If President Bush meets his promise of $15bn and the EU follows his lead, this could be the year that real money is finally brought to bear in the battle against HIV/Aids.

Baby receives nevirapine 30 minutes after birth (Image: Boehringer Ingelheim GmbH)
Timing is all when treating babies born to infected mothers
Twenty years after HIV was discovered by scientists, the rich countries seem to have come around at last to the idea of funding a global campaign, and nowhere needs greater help than sub-Saharan Africa.

But a US pioneer of HIV/Aids research, Professor Robert Gallo, has suggested to the BBC that "throwing drugs" at that region could be a recipe for disaster.

The truth, it appears, is that bringing hope to the lives of the four million sufferers in urgent need of medicines there has as much to do with creating proper health care infrastructure as delivering the drugs.

I do understand the concerns of Dr Gallo but a country shouldn't have to choose between a better health infrastructure, which would take years to implement in most African countries, and the immediate delivery of the much needed antiretroviral drugs
Banchi, Addis Ababa, Ethiopia

Doctor Gallo was speaking from Paris where he is attending the International Aids Society conference.

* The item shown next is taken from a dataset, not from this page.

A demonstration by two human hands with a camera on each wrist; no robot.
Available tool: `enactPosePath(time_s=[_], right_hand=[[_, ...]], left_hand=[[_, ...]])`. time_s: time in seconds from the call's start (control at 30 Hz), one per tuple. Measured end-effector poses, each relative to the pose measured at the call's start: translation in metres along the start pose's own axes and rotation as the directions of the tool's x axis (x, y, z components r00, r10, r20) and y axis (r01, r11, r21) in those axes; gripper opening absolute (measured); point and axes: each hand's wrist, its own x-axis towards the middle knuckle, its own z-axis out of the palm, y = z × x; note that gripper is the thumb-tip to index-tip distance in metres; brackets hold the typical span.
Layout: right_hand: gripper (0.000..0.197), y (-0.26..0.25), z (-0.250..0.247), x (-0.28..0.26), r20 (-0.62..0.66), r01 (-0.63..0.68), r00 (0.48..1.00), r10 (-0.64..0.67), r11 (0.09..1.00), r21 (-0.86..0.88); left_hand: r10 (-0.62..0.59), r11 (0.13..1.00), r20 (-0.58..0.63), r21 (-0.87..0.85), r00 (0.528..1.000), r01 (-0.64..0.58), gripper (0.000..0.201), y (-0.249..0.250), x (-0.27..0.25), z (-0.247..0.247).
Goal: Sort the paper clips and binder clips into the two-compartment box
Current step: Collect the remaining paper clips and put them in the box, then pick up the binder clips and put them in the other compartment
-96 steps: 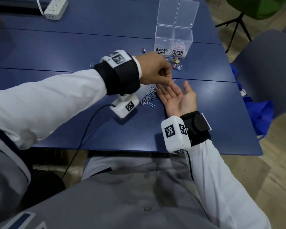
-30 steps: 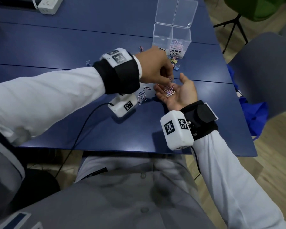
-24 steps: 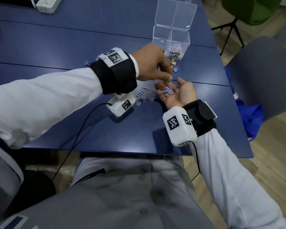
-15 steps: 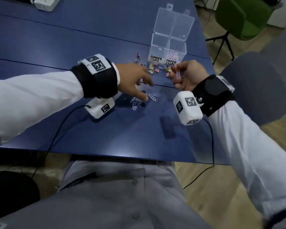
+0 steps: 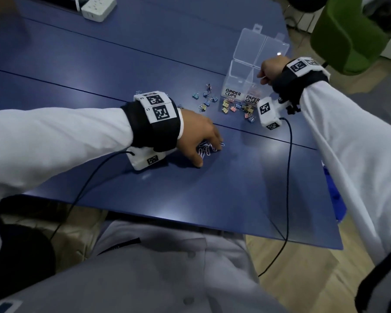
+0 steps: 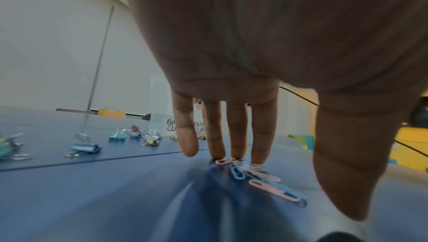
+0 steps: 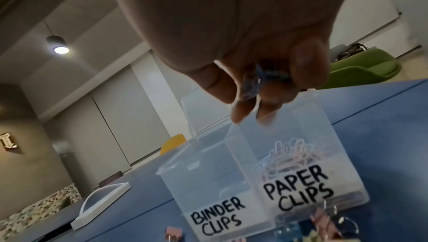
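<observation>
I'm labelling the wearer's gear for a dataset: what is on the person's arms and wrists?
Both arms wear long white sleeves. Each wrist has a broad black strap topped by a white band printed with square black-and-white markers. Under each wrist hangs a white padded camera block bearing similar markers, and a thin black cable runs from each. The hands are bare.

Left hand (image 5: 196,136) palm down, fingers (image 6: 238,136) straight and spread, three fingertips pressed down, little finger lifted, thumb (image 6: 345,163) splayed out to the side. Left forearm stretched across the body, white sleeve and black wrist strap. Right hand (image 5: 270,70) raised forward, palm down, fingers (image 7: 245,110) curled in a pinch with the thumb (image 7: 308,64) against them, forearm sloping upward.
</observation>
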Motion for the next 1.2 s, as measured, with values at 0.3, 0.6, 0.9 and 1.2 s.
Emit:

Dominating the 2003 conference is the issue of getting drugs to the poor - or "the challenges of expanding access to treatment in resource-limited settings", as the IAS puts it.

In one of the conference's keynote speeches, South African statesman Nelson Mandela called on European leaders to match the funding pledge made by the American president in January.

Mr Bush had, he said, "moved the debate from hundreds of millions of dollars to tens of billions of dollars".

Activists in the audience seized the attention of the media just after he spoke with a chant of "Where's the 10 billion?" - the estimated annual cost of treating the world's HIV/Aids sufferers.

But, in the words of Dr Gallo, "it's not just the money".

Short-term relief, long-term crisis

"It is absolutely true that we can't just throw the drugs," he told a BBC News Interactive forum.

It was not, he said, a case of declaring "Here, take the drugs, go take them to everybody, here's drugs for everyone in Africa".

Robert Gallo
Gallo is head of the US-based Human Virology Institute
Having studied the epidemic for 20 years, Dr Gallo warned against irresponsibly doling out antiretrovirals - the drugs which can prevent HIV developing into Aids.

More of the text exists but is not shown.